* [TASK DETAILS]
The pictures are to be left out, and all remaining data is to be transcribed exactly as it appears.

* [GIVEN DATA]
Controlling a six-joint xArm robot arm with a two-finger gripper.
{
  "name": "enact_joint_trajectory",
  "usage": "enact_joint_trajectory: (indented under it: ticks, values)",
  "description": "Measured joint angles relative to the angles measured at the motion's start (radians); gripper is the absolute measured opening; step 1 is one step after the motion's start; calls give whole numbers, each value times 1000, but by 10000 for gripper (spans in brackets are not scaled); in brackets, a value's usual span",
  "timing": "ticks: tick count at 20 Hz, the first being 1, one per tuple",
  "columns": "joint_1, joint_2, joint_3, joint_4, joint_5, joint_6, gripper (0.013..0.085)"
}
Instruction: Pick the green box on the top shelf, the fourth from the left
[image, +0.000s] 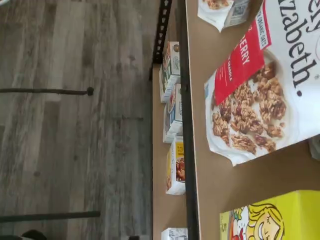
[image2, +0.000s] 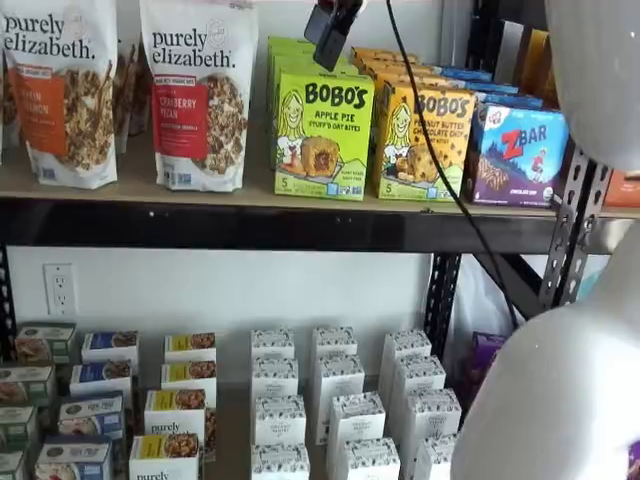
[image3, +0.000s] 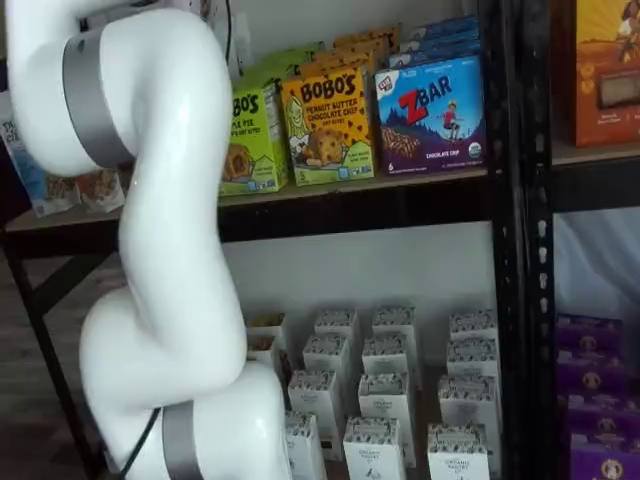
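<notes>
The green box, wrist view: only part of its face shows, blonde cartoon girl on it, standing on the top shelf. Bare board lies between it and the cranberry granola bag. No fingers in sight here. — A

Noted. So no bearing from claw to box in this view? — B

None. Shelf view next: gripper hangs from the 12 o'clock edge, cable trailing beside it. The green box sits at 6 o'clock from the fingertips, close under them, front of its row, on the top shelf. — A

Long axis? — B

Box looks upright, face toward the camera. Granola bag at its 9 o'clock, the peanut butter box at its 3 o'clock, touching or nearly. — A

Claw state? — B

Fingers seen obliquely, gap hard to read, but they are spread as wide as they go and nothing sits between them: released. — A

Last shelf view? — B

White arm covers the 9 o'clock half of the frame and the claw is hidden. The green box peeks out at the arm's 3 o'clock, its near edge covered. Peanut butter box then ZBar box run on toward 3 o'clock. — A

Judgement? — B

Box lies below the fingers; the tight flanks look like the hard part. — A
</notes>
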Motion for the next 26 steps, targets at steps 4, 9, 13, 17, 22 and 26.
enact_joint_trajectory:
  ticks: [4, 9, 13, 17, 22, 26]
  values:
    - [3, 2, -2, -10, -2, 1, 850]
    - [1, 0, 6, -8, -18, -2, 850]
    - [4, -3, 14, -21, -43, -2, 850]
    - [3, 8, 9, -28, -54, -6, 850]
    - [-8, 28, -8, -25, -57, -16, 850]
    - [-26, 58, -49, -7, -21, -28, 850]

* [EXERCISE SOLUTION]
Controlling a six-joint xArm robot arm with a two-finger gripper.
{
  "name": "enact_joint_trajectory",
  "usage": "enact_joint_trajectory: (indented under it: ticks, values)",
  "description": "Measured joint angles relative to the angles measured at the motion's start (radians); gripper is the absolute measured opening; step 1 is one step after the motion's start; calls give whole numbers, each value times 1000, but by 10000 for gripper (spans in brackets are not scaled); in brackets, a value's usual span",
  "timing": "ticks: tick count at 20 Hz, the first being 1, one per tuple",
  "columns": "joint_1, joint_2, joint_3, joint_4, joint_5, joint_6, gripper (0.013..0.085)"
}
Instruction: Pick the green box on the top shelf, the fourth from the left
[image, +0.000s] 
[image2, +0.000s] 
[image3, +0.000s] 
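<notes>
The green box, wrist view: only part of its face shows, blonde cartoon girl on it, standing on the top shelf. Bare board lies between it and the cranberry granola bag. No fingers in sight here. — A

Noted. So no bearing from claw to box in this view? — B

None. Shelf view next: gripper hangs from the 12 o'clock edge, cable trailing beside it. The green box sits at 6 o'clock from the fingertips, close under them, front of its row, on the top shelf. — A

Long axis? — B

Box looks upright, face toward the camera. Granola bag at its 9 o'clock, the peanut butter box at its 3 o'clock, touching or nearly. — A

Claw state? — B

Fingers seen obliquely, gap hard to read, but they are spread as wide as they go and nothing sits between them: released. — A

Last shelf view? — B

White arm covers the 9 o'clock half of the frame and the claw is hidden. The green box peeks out at the arm's 3 o'clock, its near edge covered. Peanut butter box then ZBar box run on toward 3 o'clock. — A

Judgement? — B

Box lies below the fingers; the tight flanks look like the hard part. — A
</notes>
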Motion for the next 26 steps, targets at steps 4, 9, 13, 17, 22 and 26.
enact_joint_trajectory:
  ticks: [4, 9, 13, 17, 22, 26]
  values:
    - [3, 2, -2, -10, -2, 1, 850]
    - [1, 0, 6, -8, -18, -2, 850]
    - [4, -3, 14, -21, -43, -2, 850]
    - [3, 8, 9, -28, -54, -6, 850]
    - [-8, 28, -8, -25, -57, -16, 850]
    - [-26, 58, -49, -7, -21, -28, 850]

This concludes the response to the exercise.